This joke makes one tremble with fear because 15 years later, Putin actually launched his invasion of Ukraine which may have triggered World War III. It was just a joke at the beginning, indicating that the Russian people at that time saw Putin’s wild ambition, but did not think that he would really go to war, otherwise it would not have passed as a joke. However, what the Russians did not dare to imagine has become reality today. Another interesting aspect of this joke is that if you replace the characters in the joke with a conversation between Xi Jinping and his cronies, and apply it to the political situation in China today, you will find that there is actually no inconsistency at all, even specific details such as the Winter Olympics and poverty eradication can be applied to the same joke in Russia in 2007 and China in 2012.
This, in fact, is an issue very much worth reflecting on.

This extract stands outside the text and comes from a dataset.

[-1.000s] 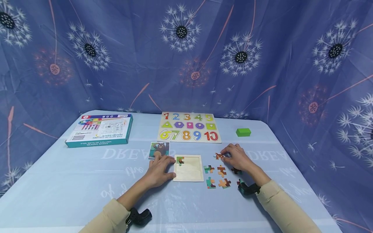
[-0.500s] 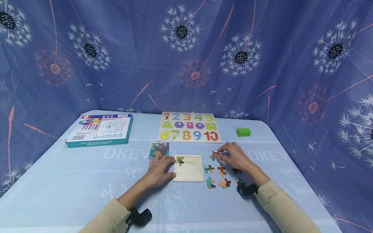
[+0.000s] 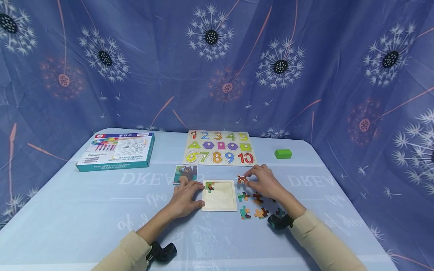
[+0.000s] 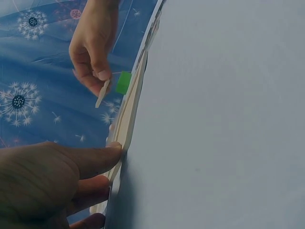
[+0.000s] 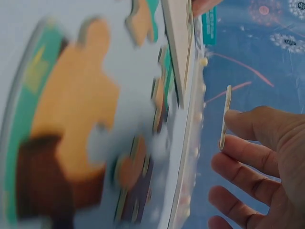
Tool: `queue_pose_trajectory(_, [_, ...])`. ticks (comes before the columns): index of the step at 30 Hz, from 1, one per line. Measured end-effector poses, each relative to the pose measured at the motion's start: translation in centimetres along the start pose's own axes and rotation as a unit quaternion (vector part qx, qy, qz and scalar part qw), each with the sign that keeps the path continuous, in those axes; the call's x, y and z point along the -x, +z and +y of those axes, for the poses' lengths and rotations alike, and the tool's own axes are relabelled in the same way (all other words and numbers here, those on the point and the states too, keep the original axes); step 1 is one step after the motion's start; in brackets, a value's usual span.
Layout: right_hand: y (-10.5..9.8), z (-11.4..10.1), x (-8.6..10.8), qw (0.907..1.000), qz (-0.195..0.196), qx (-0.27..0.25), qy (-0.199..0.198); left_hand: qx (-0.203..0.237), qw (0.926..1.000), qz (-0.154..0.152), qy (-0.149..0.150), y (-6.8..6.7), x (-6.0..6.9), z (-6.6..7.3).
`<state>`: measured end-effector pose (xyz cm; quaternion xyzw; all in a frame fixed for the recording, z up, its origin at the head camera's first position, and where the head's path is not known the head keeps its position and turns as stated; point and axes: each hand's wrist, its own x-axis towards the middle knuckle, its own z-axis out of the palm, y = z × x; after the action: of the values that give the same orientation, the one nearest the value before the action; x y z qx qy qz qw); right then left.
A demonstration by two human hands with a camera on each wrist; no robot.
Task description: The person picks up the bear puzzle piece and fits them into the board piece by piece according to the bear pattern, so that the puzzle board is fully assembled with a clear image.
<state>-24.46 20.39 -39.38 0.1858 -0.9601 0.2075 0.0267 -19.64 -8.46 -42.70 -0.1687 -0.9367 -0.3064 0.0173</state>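
Note:
A square wooden puzzle tray (image 3: 219, 197) lies at the middle of the table, with one puzzle piece (image 3: 210, 187) in its upper left corner. My left hand (image 3: 184, 199) rests against the tray's left edge, thumb and fingers touching it. My right hand (image 3: 264, 181) pinches a brown jigsaw piece (image 3: 242, 179) between thumb and fingers. It holds the piece off the table, just right of the tray's upper right corner. Edge-on, this thin piece (image 5: 225, 117) appears in the right wrist view. Several loose jigsaw pieces (image 3: 245, 212) lie below the right hand, some partly hidden by the wrist.
A bear picture card (image 3: 185, 174) lies beyond the left hand. Behind the tray is a number and shape board (image 3: 221, 148). A teal-edged flat box (image 3: 116, 151) sits at the back left, and a green block (image 3: 283, 154) at the back right. A dandelion-print curtain hangs behind.
My right hand has moved left with the brown jigsaw piece, lifting it from the loose pieces toward the tray. The left hand and the tray have stayed in place.

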Motion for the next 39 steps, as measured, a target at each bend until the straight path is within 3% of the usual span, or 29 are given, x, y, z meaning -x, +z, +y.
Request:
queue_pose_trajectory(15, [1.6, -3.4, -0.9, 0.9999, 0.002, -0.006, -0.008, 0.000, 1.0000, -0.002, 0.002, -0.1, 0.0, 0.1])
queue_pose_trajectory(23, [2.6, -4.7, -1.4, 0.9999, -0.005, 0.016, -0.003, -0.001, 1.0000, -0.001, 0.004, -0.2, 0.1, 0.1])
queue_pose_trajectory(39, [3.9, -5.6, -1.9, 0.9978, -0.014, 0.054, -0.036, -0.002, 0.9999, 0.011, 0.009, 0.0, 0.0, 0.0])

This political joke comes from the book “Fragile Empire: How Russia Fell In and Out of Love with Vladimir Putin” (Yale University Press, 2014) by Ben Judah, former Reuters correspondent in Moscow. I would like to earnestly recommend it to those who are interested in the development of Russia and China, because reading it today can give us a very important reminder: the development trajectory of China today is, to a large extent, a replication of the development trajectory of the Russian model after Putin came to power in 2000. And the degree of replication can be said in many respects to be slavish imitation, with little significant difference. If we see and agree on this, then we will have an important reference for predicting China’s future development path.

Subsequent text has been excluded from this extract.